Your property manager must use as many tools as possible to protect you. This includes an appropriately completed condition report together with supporting photographs.
I’m sure most of us really don’t have anything against pets, but I can assure you I do not appreciate people who do not clean up after their pets or take responsibility for damage caused by them. My advice is to be extra careful when putting tenants with dogs and cats into your investment property.
Let’s say you have cedar doors at the back of the property and your tenant’s staffordshire terrier has scratched them badly. The only real solution for you is replacement. However, this would not be awarded at tribunal and it is highly unlikely the tenant is going to offer to pay the thousands of dollars for replacement. Best avoided, wouldn’t you say?
Loss of rent/termination of tenancy
Don’t expose yourself to unexpected vacancies. Keep your tenants on a lease if possible, and weigh up the pros and cons of the tenant being on a rolling lease. Your property manager should be ensuring this conversation occurs between you and your tenant well in advance of the lease expiry.
Market conditions and seasonal factors should be considered. As a broad guide, your current tenant vacating around Christmas or Easter will produce the most likely scenario for increased vacancy and possibly even lower rent because of reduced demand.
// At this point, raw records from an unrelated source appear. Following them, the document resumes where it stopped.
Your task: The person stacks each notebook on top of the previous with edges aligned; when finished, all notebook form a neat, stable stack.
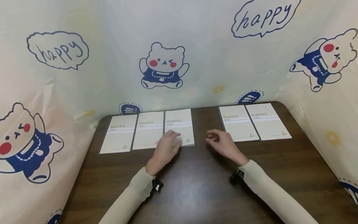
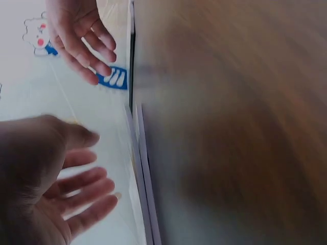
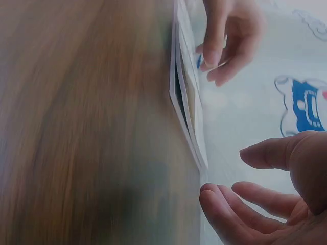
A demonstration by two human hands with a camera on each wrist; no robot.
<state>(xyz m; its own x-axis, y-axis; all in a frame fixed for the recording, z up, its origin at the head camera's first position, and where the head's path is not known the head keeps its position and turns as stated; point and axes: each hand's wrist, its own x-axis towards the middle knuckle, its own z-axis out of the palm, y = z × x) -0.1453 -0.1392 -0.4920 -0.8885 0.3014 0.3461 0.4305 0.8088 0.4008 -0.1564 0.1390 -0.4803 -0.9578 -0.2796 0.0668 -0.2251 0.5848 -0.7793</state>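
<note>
Several pale "Gambit" notebooks lie face up near the far side of the table. My left hand (image 1: 167, 147) is over the lower edge of the third notebook (image 1: 179, 118) from the left, its fingers loosely bent with nothing in them. Beside that hand lies the second notebook (image 1: 146, 133). My right hand (image 1: 223, 144) hovers by the left edge of the fourth notebook (image 1: 239, 124), fingers relaxed and bare. In the left wrist view, stacked notebook edges (image 2: 145, 184) show beyond the spread left fingers. The right wrist view catches slightly parted notebook edges (image 3: 186, 97).
At the far left is another notebook (image 1: 117, 138), and one more notebook (image 1: 269, 123) sits at the far right. The dark wooden table (image 1: 193, 186) backs onto a printed curtain (image 1: 112, 62) with cartoon bears, which also hangs along both sides.
</note>
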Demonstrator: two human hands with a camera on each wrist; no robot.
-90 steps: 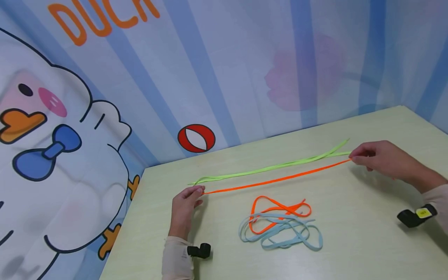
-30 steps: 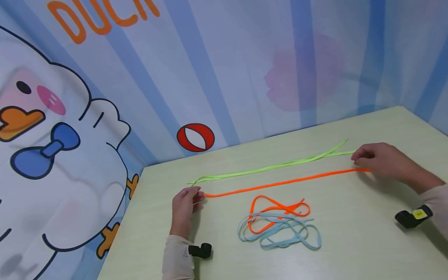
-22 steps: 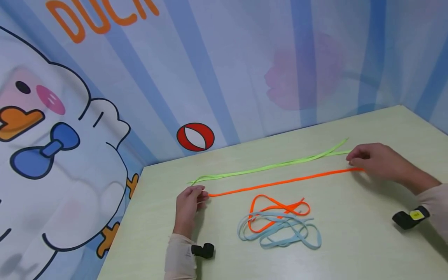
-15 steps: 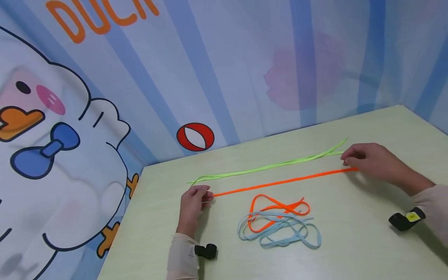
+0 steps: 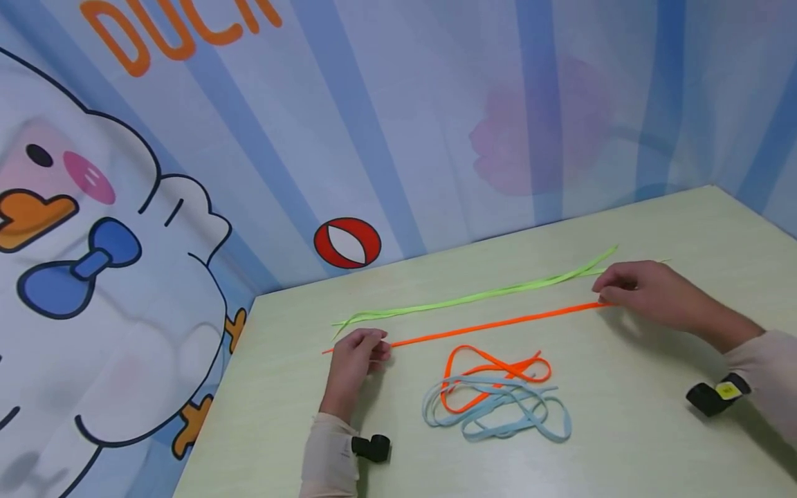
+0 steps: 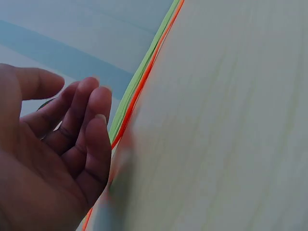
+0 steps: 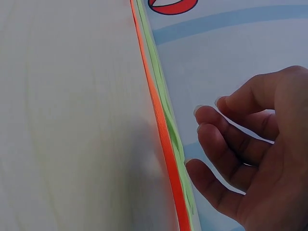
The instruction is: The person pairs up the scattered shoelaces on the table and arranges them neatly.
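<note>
Pale bench (image 5: pixel 654 436); above it, my right hand (image 5: pixel 656 296) and my left hand (image 5: pixel 356 360), fingers loosely bent, holding nothing. The straight orange shoelace (image 5: pixel 492 326) stretches between them on the bench, just nearer me than the lime-green lacing (image 5: pixel 461 301). I judge it light, soft, limp and hardly fragile; pinched near both ends, it should keep its line.
</note>
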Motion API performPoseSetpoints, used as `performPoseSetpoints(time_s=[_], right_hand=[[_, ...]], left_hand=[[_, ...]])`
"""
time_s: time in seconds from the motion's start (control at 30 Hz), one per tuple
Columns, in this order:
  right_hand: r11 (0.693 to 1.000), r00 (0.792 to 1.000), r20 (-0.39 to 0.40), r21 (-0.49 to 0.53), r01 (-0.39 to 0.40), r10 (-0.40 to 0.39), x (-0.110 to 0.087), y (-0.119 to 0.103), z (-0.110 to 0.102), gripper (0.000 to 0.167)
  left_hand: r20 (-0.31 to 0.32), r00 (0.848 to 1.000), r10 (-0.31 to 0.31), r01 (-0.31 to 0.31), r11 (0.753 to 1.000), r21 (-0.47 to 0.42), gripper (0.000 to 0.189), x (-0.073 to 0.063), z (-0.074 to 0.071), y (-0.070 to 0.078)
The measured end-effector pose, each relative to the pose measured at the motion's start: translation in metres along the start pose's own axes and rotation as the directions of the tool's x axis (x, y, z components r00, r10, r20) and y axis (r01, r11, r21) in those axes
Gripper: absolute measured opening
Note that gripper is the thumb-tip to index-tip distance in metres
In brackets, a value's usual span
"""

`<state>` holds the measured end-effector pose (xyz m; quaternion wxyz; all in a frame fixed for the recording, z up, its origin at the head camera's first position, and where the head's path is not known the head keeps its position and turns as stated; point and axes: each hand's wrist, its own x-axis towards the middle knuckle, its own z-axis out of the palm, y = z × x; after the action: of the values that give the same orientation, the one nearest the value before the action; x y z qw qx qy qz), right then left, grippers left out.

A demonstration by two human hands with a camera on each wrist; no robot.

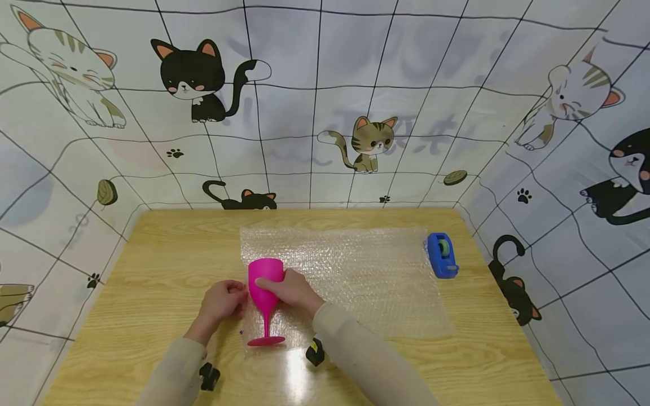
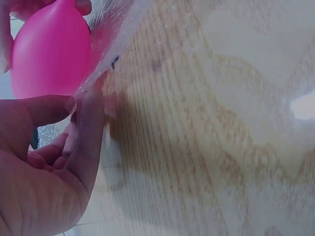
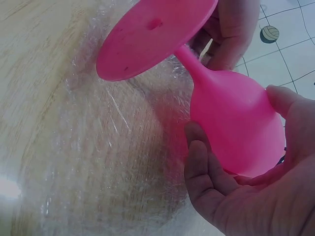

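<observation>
A pink goblet [image 1: 266, 282] lies over the left end of a clear bubble wrap sheet [image 1: 350, 282], its foot toward the person. My right hand [image 1: 294, 290] grips the goblet's bowl, thumb on one side and fingers on the other, as the right wrist view shows. At the sheet's left edge is my left hand [image 1: 223, 304]. In the left wrist view its thumb and index finger [image 2: 91, 115] pinch the bubble wrap's edge, which is lifted off the table beside the bowl.
A blue tape dispenser [image 1: 442, 255] stands at the sheet's far right corner on the wooden table [image 1: 178, 242]. Cat-printed cloth [image 1: 304, 113] hangs behind and along both sides. Small black devices [image 1: 209, 376] sit at the wrists.
</observation>
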<state>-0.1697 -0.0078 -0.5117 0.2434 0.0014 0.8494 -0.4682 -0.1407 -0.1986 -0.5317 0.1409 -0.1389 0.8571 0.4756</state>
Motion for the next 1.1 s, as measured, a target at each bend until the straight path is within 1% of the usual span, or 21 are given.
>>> performPoseSetpoints(time_s=[0.17, 0.27, 0.37, 0.67, 0.87, 1.1], right_hand=[[1.000, 1.000, -0.009, -0.015, 0.004, -0.004, -0.001, 0.000, -0.001, 0.077], [1.000, 1.000, -0.006, -0.018, 0.006, -0.006, 0.000, 0.000, -0.002, 0.079], [1.000, 1.000, 0.001, -0.009, 0.010, -0.010, 0.001, 0.001, -0.004, 0.080], [1.000, 1.000, 0.010, -0.028, 0.004, -0.003, -0.002, 0.001, -0.010, 0.076], [1.000, 1.000, -0.004, 0.027, 0.015, -0.015, -0.003, 0.002, -0.014, 0.081], [1.000, 0.999, -0.012, -0.005, 0.031, -0.031, -0.004, -0.002, -0.025, 0.081]], left_hand=[[-0.006, 0.998, 0.066, -0.065, 0.995, 0.069, 0.039, 0.000, 0.001, 0.003], [0.010, 0.996, 0.086, -0.086, 0.995, 0.057, 0.041, -0.001, 0.001, 0.006], [0.016, 0.996, 0.091, -0.092, 0.995, 0.031, 0.040, 0.000, 0.002, 0.008], [0.035, 0.996, 0.087, -0.086, 0.996, -0.023, 0.034, -0.004, 0.001, 0.009], [0.007, 0.993, 0.114, -0.114, 0.993, -0.021, 0.033, -0.005, 0.004, 0.011], [-0.056, 0.990, 0.131, -0.132, 0.991, -0.018, 0.026, -0.004, 0.008, 0.015]])
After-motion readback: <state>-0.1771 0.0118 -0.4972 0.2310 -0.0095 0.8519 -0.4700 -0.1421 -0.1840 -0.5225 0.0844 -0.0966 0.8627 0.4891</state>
Whether professionally or self-managed, there is an inherent risk in the management of your asset. Is the property being appropriately inspected to ensure maintenance and care of your investment? When was the last time the rent was reviewed? This should be done at least annually. What about the tenancy itself? Is it working? Is your tenant paying rent on time?
The worst case I have seen was when an owner came to me with a tenant in arrears by $10,000. The tenant, who had been a good tenant for about three years, was paying over $1,000 per week. He just stopped paying and the owner had simply not checked the rent was arriving in her bank account.
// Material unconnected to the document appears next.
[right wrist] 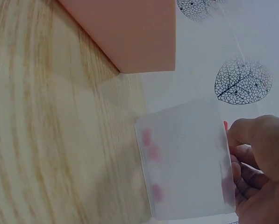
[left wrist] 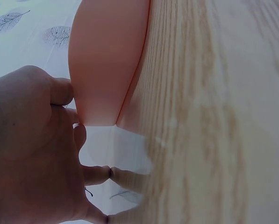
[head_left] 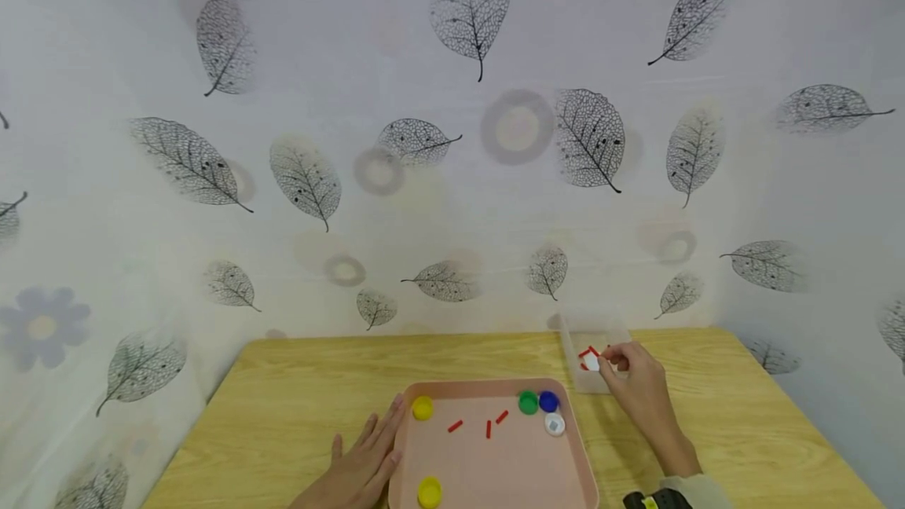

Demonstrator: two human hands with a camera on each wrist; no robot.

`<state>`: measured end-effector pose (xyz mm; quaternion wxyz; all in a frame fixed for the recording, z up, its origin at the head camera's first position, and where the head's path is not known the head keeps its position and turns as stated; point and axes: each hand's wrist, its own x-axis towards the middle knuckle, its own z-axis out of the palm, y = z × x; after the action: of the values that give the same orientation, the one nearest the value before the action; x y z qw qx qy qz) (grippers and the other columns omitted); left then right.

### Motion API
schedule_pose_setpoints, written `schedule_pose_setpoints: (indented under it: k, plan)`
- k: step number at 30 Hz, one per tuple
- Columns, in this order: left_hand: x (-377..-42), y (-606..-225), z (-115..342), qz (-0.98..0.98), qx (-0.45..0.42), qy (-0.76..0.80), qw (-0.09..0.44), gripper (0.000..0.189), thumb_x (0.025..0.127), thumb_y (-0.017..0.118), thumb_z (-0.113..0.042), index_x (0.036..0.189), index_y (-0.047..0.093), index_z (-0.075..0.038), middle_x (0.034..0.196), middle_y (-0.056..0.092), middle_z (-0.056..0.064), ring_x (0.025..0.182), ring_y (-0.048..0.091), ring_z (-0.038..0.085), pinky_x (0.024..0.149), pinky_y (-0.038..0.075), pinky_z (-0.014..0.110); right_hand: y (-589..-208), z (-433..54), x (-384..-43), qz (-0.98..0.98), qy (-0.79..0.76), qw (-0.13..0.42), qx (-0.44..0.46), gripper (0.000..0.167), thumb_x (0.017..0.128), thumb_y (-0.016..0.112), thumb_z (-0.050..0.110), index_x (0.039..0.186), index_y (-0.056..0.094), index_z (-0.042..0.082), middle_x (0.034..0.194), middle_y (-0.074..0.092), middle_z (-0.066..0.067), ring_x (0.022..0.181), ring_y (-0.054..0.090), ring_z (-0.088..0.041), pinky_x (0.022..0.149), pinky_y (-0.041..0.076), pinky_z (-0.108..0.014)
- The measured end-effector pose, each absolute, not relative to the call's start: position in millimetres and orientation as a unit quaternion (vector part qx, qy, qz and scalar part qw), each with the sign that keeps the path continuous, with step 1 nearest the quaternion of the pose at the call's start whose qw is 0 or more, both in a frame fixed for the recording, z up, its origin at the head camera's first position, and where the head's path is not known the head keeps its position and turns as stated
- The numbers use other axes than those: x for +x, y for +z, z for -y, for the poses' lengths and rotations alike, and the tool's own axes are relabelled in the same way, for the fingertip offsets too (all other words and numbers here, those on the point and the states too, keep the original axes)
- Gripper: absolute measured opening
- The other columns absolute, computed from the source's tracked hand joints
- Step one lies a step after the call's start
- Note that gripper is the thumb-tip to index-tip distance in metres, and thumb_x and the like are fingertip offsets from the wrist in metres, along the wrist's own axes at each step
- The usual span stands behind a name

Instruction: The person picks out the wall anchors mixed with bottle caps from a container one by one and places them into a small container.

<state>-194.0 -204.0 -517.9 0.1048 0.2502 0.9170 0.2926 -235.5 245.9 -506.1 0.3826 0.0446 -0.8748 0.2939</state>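
My right hand (head_left: 639, 383) is over the translucent plastic box (head_left: 592, 383) at the right, pinching a small red stick (right wrist: 225, 125) between thumb and fingertips. More red sticks (head_left: 584, 366) and something white lie inside the box. My left hand (head_left: 360, 462) lies with fingers spread, touching the left side of a pink tray (head_left: 509, 470); the left wrist view shows its fingertips against the table. Three red sticks (head_left: 488, 429) lie apart in the tray's upper half. Yellow caps (head_left: 423, 408) sit along its left side, with green (head_left: 528, 402), blue (head_left: 548, 401) and white (head_left: 555, 424) ones at the upper right.
The tray and box stand on a wood-grain table (head_left: 304, 375). Behind the table hangs a pale sheet (head_left: 452, 210) with a leaf print, which also covers both sides. A dark band (head_left: 657, 499) circles the right wrist below the sleeve.
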Motion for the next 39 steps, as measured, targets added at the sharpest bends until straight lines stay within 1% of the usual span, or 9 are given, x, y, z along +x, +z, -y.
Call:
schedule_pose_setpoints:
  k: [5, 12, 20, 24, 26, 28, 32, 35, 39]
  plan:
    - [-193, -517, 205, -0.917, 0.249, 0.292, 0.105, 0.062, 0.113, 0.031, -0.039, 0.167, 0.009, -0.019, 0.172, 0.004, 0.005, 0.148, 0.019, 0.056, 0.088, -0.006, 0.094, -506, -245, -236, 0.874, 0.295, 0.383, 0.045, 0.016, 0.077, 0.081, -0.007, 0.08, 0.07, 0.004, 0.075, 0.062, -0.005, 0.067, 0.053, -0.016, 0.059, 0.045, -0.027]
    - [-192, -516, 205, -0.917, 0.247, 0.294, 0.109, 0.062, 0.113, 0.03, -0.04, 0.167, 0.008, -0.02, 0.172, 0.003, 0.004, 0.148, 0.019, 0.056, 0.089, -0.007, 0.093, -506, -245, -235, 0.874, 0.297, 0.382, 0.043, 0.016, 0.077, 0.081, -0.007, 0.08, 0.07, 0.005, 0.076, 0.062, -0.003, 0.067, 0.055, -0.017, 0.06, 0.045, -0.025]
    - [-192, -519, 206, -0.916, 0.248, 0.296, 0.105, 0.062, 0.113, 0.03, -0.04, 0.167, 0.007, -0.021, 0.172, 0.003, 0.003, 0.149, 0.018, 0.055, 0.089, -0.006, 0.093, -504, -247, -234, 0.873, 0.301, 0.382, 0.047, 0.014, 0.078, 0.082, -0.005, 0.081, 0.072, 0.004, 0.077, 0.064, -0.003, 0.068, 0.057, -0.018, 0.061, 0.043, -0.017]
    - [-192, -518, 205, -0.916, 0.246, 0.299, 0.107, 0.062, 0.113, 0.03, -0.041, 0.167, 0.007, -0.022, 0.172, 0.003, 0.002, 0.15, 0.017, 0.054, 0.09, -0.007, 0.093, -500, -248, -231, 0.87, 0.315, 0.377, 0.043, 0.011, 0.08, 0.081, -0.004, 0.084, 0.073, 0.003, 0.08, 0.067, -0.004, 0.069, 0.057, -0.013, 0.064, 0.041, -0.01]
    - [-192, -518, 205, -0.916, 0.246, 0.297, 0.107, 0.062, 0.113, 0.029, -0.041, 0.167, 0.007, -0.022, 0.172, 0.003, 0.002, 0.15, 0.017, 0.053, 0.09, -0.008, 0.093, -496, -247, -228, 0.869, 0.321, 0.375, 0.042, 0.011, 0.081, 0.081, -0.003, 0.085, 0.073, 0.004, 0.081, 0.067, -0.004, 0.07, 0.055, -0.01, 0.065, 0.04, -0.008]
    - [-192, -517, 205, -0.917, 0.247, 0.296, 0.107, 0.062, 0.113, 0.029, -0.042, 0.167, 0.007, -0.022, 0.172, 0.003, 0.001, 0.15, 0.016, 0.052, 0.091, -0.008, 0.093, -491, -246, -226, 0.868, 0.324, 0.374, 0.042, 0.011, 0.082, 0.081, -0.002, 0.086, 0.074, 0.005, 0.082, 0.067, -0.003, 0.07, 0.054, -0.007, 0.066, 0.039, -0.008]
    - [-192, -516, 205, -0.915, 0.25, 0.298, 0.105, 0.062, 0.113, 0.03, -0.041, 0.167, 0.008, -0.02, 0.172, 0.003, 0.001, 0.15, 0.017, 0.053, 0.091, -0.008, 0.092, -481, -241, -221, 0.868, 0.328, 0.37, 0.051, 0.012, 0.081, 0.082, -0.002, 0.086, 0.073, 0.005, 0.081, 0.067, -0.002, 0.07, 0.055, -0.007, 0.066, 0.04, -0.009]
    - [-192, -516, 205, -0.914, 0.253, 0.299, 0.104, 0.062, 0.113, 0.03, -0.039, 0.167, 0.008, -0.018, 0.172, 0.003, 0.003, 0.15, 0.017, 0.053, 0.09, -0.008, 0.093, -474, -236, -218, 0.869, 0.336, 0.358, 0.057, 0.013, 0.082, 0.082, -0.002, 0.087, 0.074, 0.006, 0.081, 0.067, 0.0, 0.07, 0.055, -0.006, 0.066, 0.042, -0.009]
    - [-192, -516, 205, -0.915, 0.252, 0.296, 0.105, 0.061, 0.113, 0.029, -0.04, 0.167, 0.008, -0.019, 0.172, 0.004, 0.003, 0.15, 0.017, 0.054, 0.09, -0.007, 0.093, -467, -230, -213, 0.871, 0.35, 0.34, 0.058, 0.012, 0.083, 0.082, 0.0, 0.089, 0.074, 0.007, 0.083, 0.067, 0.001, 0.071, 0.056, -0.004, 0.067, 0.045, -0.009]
Is your tenant on a lease, or are they on a rolling lease that enables them to vacate at any time with fairly short notice?
We all have busy lives and, like the poor landlord who forgot to check her bank account, we assume things will all be okay. Your investment is a valuable asset and you want to get the most out of it and ensure any risks are managed appropriately. This includes all of the paperwork but also having a clear understanding of the legislation and how to best manage situations that may arise. Check with your property manager to see if they have a risk-management program.
Your time is precious and you do not want it taken up by silly, petty or simply annoying issues.
I once had a call from a tenant on a Saturday afternoon to say he had no hot water. He had just picked up the keys that morning and wanted a nice hot shower after the stress of the move. My first question was: have you checked the switch? He said ‘no’.
We thought the problem was solved, but half an hour later he called back to say now he had plenty of hot water but no cold water. So I asked if he’d tried both taps. Bingo! Problem solved.
Equally, who wants to be thinking about repairs and maintenance? Your property manager has the tools to manage these situations quickly, efficiently and professionally. Response time, particularly with emergencies, is crucial in keeping the tenancy on track.
Last year I had a call from a poor tenant whose sewer was backing up on New Year’s Eve as she was trying to get ready for a function that night. Our trusty plumber was out there within the hour to ensure everyone involved could move on and enjoy the night – the client, the tenant and myself! Otherwise I can assure you the tenant would have had to call an emergency plumber and no doubt would have racked up one of those nasty bills that would have to be disputed.
Having an investment property can be a great way to build wealth, and managing the associated risks is this best way to optimise its potential.